"A vida é aquilo que você faz daquilo que te fizeram"

quinta-feira, 12 de janeiro de 2012

Realidade inventada



Tudo. Indo e vindo, seguindo o ritmo das pontadas insuportáveis em sua cabeça. Ela sentia como se seu cérebro fosse grande de mais para caber em seu cranio. Segurava a cabeça com as mãos, os olhos fechados com força  e o ranger dos dentes inevitável. Tudo vem e vai em fleches, com tanta intensidade que ela mal consegue reconhecer o que acontece dentro de sua mente e o que acontece na vida real. Aparece um quarto escuro, seu quarto? O quarto de outra pessoa, difícil dizer. 25 anos? 5? Indo contra sua dor de cabeça insuportável, Clara abriu os olhos e olhou para suas mãos, só para entrar em pânico ao perceber que elas mudavam de tamanho diante de seus olhos, fechou-os novamente, mas a sensação de que seu corpo mudava de tamanho permaneceu. De repente não só seu corpo mudava de tamanho como também tudo a sua volta. Vieram as vozes, altas e claras. Você vai morrer. Você não vai suportar. Você sabe do que estamos falando. Se mate, se mate, se mate. Clara há muito tempo já era uma adulta, mas nessas horas parecia mais infantil do que uma criancinha de 5 anos, deitada em sua cama, apertando a própria cabeça com as mãos e chorando. Todos temos nossas fraquezas, mas alguns sabem lidar melhor com elas do que outros. Ela não sabia lidar muito bem com nada.

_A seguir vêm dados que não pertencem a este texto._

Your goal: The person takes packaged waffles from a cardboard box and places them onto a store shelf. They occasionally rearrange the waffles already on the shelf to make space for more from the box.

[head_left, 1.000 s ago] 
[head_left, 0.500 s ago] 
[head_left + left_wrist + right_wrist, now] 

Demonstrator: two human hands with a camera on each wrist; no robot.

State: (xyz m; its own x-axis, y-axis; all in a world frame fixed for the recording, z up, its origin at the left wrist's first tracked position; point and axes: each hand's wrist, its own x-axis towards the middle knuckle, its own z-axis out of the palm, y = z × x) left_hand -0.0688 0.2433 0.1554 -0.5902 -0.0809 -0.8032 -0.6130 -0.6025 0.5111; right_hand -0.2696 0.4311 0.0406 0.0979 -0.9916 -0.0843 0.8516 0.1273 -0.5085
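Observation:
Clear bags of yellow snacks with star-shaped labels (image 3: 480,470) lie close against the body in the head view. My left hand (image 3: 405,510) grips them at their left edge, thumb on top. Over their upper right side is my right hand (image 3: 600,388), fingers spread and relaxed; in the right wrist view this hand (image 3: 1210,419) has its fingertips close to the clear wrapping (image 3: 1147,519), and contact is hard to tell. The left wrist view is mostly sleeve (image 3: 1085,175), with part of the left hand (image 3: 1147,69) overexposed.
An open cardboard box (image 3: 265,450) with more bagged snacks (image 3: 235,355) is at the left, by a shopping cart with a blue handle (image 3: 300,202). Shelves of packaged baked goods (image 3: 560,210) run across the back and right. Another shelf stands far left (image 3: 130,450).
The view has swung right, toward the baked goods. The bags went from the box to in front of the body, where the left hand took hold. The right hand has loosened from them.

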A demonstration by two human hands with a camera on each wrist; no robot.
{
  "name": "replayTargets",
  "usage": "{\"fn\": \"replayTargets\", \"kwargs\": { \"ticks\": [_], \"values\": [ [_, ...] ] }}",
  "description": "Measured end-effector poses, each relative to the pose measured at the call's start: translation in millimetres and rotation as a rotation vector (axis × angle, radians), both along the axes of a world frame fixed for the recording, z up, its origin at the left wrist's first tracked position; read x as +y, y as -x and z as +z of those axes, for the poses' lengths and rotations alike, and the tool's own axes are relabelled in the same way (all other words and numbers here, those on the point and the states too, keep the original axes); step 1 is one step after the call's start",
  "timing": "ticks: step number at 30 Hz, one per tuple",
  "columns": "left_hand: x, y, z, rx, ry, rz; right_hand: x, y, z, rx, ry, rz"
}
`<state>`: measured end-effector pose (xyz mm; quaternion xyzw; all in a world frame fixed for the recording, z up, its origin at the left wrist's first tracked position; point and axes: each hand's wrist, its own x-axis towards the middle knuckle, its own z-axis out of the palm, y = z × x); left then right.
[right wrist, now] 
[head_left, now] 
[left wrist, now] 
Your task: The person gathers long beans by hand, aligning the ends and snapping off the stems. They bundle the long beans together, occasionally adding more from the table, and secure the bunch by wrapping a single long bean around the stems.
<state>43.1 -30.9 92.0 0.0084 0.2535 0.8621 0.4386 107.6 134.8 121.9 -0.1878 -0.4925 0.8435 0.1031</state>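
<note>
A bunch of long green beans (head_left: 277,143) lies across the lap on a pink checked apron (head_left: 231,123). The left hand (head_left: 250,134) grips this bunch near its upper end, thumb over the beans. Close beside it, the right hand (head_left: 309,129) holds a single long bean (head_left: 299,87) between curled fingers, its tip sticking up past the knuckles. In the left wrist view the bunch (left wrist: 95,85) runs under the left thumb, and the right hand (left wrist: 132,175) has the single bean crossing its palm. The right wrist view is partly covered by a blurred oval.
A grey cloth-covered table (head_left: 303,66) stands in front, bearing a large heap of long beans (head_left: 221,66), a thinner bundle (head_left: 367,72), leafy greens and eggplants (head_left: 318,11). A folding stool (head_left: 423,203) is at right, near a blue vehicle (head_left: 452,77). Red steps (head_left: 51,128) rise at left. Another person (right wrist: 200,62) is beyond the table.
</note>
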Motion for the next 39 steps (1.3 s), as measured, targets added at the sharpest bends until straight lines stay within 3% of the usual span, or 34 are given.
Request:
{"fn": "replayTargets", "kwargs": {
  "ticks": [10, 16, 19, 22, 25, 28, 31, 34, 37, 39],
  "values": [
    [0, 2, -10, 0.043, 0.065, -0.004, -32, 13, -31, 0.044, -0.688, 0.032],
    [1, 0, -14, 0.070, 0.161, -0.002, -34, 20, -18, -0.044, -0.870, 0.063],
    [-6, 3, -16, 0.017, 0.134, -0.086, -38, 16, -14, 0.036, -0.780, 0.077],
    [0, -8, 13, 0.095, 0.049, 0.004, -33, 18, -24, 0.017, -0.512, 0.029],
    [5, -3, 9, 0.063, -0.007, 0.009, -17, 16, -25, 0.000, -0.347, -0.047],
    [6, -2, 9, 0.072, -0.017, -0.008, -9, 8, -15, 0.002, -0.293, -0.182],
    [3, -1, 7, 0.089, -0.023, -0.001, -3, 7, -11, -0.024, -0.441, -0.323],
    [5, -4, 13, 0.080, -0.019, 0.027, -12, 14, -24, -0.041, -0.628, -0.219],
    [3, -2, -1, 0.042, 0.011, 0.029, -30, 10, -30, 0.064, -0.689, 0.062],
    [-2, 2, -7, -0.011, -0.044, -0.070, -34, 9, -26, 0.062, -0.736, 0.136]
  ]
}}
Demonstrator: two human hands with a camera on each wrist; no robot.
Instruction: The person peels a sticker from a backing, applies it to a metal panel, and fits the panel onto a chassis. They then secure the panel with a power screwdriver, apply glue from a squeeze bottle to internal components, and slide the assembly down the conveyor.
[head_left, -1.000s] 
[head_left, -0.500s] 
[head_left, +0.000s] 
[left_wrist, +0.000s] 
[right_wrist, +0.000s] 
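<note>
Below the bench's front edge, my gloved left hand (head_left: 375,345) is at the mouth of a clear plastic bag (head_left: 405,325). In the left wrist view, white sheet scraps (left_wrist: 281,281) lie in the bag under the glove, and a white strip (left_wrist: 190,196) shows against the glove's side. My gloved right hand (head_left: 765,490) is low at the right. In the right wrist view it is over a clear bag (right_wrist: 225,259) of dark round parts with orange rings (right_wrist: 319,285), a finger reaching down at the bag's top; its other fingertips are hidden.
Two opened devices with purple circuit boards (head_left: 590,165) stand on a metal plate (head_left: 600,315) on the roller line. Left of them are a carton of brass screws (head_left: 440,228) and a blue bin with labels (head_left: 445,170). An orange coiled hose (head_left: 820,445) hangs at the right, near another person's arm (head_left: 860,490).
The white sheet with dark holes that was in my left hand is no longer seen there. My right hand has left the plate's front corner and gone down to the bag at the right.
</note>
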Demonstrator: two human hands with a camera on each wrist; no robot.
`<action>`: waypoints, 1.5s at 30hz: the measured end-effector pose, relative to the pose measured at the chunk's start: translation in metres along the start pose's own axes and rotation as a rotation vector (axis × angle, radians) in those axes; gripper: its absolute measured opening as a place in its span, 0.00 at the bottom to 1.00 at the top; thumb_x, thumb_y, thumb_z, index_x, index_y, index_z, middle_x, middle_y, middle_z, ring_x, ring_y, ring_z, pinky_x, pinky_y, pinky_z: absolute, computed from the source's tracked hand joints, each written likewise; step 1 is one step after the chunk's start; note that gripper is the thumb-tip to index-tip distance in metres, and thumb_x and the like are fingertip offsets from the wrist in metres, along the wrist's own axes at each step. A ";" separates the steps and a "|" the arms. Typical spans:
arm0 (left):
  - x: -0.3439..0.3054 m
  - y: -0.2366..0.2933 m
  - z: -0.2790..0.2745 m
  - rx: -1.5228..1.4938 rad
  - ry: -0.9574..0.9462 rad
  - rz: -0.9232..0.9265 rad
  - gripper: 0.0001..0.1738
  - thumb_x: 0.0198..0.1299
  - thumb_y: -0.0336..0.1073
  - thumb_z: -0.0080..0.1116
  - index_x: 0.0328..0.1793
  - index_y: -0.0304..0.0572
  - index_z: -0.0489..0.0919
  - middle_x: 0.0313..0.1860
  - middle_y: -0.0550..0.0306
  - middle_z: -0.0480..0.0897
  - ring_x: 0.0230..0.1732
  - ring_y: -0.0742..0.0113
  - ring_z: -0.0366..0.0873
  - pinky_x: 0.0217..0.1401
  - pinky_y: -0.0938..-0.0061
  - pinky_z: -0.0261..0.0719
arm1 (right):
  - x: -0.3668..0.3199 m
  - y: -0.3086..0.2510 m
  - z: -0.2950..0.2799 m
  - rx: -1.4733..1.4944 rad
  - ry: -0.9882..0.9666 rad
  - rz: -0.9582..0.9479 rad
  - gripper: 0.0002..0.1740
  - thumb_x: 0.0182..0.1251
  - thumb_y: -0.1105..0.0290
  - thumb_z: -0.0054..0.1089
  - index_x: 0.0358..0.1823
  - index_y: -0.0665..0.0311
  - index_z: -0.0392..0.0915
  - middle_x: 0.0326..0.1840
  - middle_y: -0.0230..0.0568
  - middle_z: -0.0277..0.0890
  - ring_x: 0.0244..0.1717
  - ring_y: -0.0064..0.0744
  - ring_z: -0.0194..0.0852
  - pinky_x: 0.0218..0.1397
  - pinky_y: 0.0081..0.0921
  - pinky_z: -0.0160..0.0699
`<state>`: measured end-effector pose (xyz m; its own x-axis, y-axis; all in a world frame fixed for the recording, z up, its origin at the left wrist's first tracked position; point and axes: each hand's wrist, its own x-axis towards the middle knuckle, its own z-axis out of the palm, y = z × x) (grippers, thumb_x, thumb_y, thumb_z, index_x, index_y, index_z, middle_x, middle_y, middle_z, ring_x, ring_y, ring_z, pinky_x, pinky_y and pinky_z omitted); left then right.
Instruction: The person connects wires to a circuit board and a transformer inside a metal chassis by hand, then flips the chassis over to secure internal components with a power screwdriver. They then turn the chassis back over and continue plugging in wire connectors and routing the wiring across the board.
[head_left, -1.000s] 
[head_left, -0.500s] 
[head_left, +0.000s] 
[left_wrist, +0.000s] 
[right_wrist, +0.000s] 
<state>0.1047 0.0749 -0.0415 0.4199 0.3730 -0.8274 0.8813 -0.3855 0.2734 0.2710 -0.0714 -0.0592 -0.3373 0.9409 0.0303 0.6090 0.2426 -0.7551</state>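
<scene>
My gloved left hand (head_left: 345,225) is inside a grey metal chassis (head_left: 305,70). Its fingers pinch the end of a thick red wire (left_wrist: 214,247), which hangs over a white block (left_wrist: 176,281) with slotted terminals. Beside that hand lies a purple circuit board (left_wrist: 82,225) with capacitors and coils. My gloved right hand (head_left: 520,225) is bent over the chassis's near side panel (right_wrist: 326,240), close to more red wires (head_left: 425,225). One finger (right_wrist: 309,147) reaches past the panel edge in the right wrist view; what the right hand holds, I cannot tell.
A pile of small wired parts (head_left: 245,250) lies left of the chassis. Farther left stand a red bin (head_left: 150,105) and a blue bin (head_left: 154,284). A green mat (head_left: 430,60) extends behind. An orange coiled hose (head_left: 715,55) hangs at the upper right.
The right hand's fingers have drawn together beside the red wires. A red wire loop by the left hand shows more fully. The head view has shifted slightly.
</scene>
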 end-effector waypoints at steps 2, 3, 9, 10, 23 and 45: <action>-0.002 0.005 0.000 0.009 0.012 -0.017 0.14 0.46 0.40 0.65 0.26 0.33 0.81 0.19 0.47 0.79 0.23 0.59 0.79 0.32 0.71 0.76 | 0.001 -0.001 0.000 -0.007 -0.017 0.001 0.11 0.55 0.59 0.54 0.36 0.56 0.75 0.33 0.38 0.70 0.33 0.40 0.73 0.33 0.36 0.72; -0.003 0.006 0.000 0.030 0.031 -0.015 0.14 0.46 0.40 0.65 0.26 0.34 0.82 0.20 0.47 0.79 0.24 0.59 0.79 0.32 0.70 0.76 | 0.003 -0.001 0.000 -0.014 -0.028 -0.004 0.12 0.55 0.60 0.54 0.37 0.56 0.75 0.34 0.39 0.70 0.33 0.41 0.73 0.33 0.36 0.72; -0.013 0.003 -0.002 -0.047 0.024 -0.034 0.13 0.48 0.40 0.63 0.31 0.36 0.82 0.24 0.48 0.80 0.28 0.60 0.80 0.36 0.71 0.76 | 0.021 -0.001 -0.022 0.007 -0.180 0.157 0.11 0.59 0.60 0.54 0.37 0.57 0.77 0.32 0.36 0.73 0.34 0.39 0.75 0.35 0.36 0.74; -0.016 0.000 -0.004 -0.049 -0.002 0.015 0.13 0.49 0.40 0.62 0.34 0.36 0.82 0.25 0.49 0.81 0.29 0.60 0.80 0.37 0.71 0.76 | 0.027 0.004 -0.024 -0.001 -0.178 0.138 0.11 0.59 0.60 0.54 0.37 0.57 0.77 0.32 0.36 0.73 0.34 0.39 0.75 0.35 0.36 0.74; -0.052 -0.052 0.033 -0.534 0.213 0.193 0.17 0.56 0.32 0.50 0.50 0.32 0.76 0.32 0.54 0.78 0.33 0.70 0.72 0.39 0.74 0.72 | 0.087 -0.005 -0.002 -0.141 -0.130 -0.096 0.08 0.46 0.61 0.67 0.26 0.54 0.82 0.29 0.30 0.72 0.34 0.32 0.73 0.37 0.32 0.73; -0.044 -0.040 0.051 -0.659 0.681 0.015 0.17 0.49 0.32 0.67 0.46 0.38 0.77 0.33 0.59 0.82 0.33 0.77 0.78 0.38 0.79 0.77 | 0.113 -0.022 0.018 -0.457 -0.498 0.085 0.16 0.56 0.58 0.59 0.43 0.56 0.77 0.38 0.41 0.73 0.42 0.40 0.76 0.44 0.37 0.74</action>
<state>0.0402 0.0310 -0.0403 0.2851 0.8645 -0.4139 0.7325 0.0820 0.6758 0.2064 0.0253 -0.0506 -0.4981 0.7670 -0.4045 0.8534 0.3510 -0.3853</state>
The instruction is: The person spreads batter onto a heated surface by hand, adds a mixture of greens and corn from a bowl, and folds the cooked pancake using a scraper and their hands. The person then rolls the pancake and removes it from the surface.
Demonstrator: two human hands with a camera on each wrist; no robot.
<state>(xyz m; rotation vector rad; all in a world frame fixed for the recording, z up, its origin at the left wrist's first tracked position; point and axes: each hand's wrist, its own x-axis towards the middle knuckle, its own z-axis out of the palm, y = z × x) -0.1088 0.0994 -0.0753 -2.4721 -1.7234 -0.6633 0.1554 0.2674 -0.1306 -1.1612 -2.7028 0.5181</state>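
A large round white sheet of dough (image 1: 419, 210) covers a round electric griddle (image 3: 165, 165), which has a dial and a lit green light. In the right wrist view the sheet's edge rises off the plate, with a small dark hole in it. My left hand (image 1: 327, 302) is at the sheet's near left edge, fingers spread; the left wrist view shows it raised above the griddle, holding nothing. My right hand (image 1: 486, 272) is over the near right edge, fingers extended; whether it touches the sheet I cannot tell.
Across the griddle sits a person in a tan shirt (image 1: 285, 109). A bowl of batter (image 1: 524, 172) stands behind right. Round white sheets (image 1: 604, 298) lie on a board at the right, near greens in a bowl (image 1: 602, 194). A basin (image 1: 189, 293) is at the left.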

Não acreditava nessa história de que as coisas que passamos quando criança molda nossa personalidade, junto com nossa educação, ambiente, etc. Clara não se lembrava de ter passado por nada de mais, era uma criança como outra qualquer. Seus pais viviam juntos como um casal perfeito, ela tinha um irmão mais velho que nunca brigava com ela e avós atenciosos. No entanto, essas crises a perseguiam desde quando ela conseguia se lembrar. Quando pequena ela costumava ter medo de abrir os olhos quando amanhecia porque a luz poderia fazer com que seu cérebro explodisse a qualquer momento. Há coisas sem explicação, ela imaginava. Alguns tem gastrite, uns roem a unha, outros tem dor de cabeça, ela possuía tudo isso. E de volta, mais uma pontada. Ela se curvou sobre o próprio corpo, prendendo o ar, esperando que a dor amenizasse por alguns instantes até a próxima pontada. O pior, as vezes, nem era a dor pura e simplesmente, mas as imagens que invadiam sua mente a confundiam. Nessas imagens ela via a vida inteira de uma garotinha, que nascera com um certo atraso mental e crescera em uma família totalmente destruída afetivamente. A cada pontada, ela ouvia os gritos da garota que apanhava e era abusada de todas as formas imagináveis, cercada por pessoas sem coração, insensíveis que não a consideravam se quer como ser humano.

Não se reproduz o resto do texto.